Retraite moyenne : + 98 % à la RATP et + 44 % dans la fonction publique d’État

La grève sur le RER A ou les joies de la vie parisienne By: Jean-Pierre Dalbéra - CC BY 2.0

La vraie réforme des retraites, c’est l’épargne personnelle.

Par Nicolas Lecaussin.
Un article de l’Iref-Europe

La grève de la RATP voulait nous convaincre, une nouvelle fois, que les syndicats et les agents défendaient des « acquis sociaux » et protestaient contre une « réforme » de leur système de retraite. En réalité, la fameuse « réforme » a très peu de chances d’avoir lieu, comme nous l’avons montré, et les « acquis » sont d’énormes privilèges rappelés très récemment par la Cour des comptes dans son rapport du mois de juillet.

En voici quelques exemples :

Contrairement à ce qu’on nous a fait croire dans le passé, les régimes spéciaux ont été réformés à la marge en 2003 et 2007. Les agents ont reçu de nombreuses compensations. Par exemple, l’âge conjoncturel de départ à la retraite est passé de 56,3 à 57,7 ans entre 2007 et 2017 au régime des Industries Électriques et Gazières (IEG), de 54,7 à 56,9 ans sur la même période au régime de la SNCF et de 55,1 à 55,7 ans entre 2008 et 2017 au régime de la RATP. Six mois seulement !

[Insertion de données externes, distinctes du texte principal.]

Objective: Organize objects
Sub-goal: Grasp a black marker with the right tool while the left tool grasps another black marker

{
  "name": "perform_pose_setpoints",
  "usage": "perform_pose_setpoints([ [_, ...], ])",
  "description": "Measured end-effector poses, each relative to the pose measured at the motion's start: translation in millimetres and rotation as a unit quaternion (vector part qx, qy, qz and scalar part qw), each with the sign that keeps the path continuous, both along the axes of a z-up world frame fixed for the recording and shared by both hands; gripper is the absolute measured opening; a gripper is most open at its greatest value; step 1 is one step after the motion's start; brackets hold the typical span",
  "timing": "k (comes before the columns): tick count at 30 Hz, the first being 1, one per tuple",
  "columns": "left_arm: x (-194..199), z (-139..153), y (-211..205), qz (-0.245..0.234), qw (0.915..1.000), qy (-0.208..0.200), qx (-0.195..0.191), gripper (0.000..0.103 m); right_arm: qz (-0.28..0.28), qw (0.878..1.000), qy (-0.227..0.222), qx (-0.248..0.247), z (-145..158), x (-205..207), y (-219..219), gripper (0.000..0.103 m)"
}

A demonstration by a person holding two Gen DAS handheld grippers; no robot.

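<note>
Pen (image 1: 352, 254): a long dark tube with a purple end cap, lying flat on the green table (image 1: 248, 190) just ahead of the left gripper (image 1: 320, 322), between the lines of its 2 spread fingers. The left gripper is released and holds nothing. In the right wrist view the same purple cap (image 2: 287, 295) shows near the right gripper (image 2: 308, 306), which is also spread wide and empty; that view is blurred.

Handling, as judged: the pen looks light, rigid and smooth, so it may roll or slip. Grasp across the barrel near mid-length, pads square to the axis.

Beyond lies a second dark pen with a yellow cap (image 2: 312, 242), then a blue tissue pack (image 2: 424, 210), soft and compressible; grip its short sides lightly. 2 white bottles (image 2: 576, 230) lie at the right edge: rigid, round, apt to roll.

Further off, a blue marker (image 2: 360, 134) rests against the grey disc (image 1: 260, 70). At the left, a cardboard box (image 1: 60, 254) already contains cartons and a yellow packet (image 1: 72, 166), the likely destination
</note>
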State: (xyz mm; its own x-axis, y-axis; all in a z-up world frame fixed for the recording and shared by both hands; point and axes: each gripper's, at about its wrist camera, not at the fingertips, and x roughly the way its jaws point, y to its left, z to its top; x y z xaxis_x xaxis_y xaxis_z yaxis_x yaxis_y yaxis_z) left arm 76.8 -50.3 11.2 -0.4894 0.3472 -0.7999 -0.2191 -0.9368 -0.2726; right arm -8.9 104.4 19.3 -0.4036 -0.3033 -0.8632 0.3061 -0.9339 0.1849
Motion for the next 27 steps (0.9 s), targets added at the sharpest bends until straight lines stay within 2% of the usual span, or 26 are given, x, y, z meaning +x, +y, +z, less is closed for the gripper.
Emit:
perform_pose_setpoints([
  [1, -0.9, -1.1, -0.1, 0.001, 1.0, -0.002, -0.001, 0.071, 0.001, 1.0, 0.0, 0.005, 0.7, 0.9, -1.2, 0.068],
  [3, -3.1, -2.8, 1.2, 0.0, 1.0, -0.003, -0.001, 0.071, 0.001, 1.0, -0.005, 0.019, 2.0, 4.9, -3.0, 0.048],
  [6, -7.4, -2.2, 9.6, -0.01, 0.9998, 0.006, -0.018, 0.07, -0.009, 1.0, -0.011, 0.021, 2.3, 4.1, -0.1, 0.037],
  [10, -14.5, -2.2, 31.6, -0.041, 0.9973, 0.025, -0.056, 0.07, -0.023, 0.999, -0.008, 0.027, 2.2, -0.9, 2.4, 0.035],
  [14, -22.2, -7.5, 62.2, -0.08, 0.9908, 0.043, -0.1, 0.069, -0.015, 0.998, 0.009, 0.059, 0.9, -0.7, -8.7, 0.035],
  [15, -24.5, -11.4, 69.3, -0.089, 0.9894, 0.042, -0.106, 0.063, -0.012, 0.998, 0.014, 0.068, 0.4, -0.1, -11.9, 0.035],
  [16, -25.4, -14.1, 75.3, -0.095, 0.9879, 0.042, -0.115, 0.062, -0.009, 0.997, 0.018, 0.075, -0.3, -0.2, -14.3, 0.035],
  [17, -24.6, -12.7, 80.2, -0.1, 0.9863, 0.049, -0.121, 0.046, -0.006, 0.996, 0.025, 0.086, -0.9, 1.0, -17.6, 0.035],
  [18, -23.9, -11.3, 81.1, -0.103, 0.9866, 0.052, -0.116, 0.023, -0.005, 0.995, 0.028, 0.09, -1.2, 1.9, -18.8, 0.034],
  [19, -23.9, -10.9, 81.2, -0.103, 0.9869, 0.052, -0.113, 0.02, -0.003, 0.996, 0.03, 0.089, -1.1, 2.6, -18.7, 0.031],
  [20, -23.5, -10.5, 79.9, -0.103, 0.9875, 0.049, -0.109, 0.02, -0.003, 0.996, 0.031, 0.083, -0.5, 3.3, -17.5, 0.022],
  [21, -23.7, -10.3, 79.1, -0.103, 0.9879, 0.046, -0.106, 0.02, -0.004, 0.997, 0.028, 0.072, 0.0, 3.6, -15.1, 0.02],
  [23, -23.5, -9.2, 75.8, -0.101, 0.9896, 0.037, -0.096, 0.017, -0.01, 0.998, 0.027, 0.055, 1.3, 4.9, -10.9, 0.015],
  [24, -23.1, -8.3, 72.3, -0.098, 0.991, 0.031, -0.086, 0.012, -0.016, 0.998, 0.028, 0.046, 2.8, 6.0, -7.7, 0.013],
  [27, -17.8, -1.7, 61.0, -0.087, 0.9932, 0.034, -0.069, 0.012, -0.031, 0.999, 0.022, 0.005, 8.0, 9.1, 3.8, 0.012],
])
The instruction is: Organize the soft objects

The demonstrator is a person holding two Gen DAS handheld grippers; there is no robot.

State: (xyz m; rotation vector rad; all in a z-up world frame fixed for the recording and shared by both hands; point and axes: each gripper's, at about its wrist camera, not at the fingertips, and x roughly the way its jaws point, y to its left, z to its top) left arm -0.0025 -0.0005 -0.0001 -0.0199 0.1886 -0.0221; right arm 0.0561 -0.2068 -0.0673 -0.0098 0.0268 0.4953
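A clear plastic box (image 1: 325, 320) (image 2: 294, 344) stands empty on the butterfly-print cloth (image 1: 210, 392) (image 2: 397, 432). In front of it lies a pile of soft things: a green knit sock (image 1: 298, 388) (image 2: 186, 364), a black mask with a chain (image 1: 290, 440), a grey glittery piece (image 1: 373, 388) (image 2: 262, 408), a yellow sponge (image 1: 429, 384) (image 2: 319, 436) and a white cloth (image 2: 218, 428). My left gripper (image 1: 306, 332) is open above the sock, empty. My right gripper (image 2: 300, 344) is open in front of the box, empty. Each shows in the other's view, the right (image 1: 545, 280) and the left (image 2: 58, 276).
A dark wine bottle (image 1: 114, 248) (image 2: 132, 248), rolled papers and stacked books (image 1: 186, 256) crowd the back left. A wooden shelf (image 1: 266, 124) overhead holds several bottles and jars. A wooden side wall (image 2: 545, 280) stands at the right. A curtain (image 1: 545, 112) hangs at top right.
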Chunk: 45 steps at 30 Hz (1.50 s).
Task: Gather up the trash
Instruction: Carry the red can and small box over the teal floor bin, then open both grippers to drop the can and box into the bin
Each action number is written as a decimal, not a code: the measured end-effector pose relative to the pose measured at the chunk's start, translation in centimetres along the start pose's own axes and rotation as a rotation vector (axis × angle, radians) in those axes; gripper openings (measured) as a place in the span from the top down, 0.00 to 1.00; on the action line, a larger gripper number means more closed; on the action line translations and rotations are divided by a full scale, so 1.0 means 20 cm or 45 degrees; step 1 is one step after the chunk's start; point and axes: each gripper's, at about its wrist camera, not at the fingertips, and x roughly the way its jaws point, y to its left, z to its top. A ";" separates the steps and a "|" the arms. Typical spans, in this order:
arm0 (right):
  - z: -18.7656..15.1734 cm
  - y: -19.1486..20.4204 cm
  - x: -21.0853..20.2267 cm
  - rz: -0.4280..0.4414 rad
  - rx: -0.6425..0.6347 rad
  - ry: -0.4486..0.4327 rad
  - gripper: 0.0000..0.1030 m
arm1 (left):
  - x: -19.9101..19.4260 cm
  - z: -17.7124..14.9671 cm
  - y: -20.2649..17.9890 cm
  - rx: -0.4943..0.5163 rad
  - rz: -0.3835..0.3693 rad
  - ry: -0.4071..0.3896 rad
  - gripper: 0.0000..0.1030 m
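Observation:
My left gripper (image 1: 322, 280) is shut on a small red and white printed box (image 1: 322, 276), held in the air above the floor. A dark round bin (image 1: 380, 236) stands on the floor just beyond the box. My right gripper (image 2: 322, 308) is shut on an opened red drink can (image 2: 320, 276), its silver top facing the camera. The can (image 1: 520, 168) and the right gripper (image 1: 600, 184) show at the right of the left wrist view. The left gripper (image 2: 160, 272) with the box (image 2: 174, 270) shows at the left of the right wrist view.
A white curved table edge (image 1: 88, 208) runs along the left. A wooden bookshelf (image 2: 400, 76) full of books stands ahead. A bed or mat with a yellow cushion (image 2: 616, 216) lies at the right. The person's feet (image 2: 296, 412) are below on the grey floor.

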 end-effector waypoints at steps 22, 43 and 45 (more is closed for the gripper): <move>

Entre 2010 et 2017, la pension brute moyenne en équivalent carrière complète des nouveaux retraités a augmenté d’environ 20 % dans les IEG, 10 % à la RATP et 5 % à la SNCF comme pour les fonctionnaires civils de l’État, alors qu’elle a plutôt stagné dans les collectivités territoriales et hospitalières.

Les revalorisations salariales négociées en 2007-2008 dans les IEG, à la RATP et à la SNCF, en contrepartie de la réforme des retraites de 2008, ont contribué à ces hausses de pension. La pension brute moyenne est de 3700 euros par mois à la RATP. Environ 59 % des besoins de financement des retraites à la RATP sont couverts par les subventions publiques, donc par les contribuables. Cela représente presque 700 millions d’euros par an pour la RATP et 5,5 milliards d’euros pour tous les régimes spéciaux.

Les retraites des fonctionnaires protégées

Mais il n’y a pas que la RATP et les autres entreprises publiques. Malgré les annonces, les retraites des fonctionnaires sont aussi très bien protégées. Selon un document de la DREES (Direction de la recherche, des études, de l’évaluation et des statistiques), un fonctionnaire d’État perçoit une retraite moyenne de 2572 euros/mois contre 1784 euros/mois pour les salariés du régime général. 788 euros de plus (44 % de plus !).

On dit souvent que le nombre de fonctionnaires qualifiés est plus élevé que dans le secteur privé. Mais là aussi, on distingue des différences importantes. Considérons les salariés du privé d’une part, les cadres A au sein du régime de la fonction publique civile de l’État d’autre part : la pension moyenne des hommes s’élève à 2718 euros par mois pour les premiers et à 3118 euros pour les seconds ; celle des femmes, respectivement à 2126 euros et de 2669 euros.

En ce qui concerne la retraite, 30,5 % des nouveaux retraités de l’année de la fonction publique civile de l’État et 37,8 % de ceux de la CNRACL (fonction publique territoriale) partent à 60 ans ou avant, contre seulement 21 % dans le régime général. En outre, les fonctionnaires perçoivent 75 % de leur dernier salaire et bénéficient d’autres avantages attachés aux majorations et à la réversion.

Ces différences ne pourront pas être gommées par une simple unification des régimes. Il faudra responsabiliser les fonctionnaires (rappelons que les fonctionnaires d’État n’ont pas de caisse) en ouvrant les services au privé et à la concurrence. La vraie réforme des retraites, c’est l’épargne personnelle.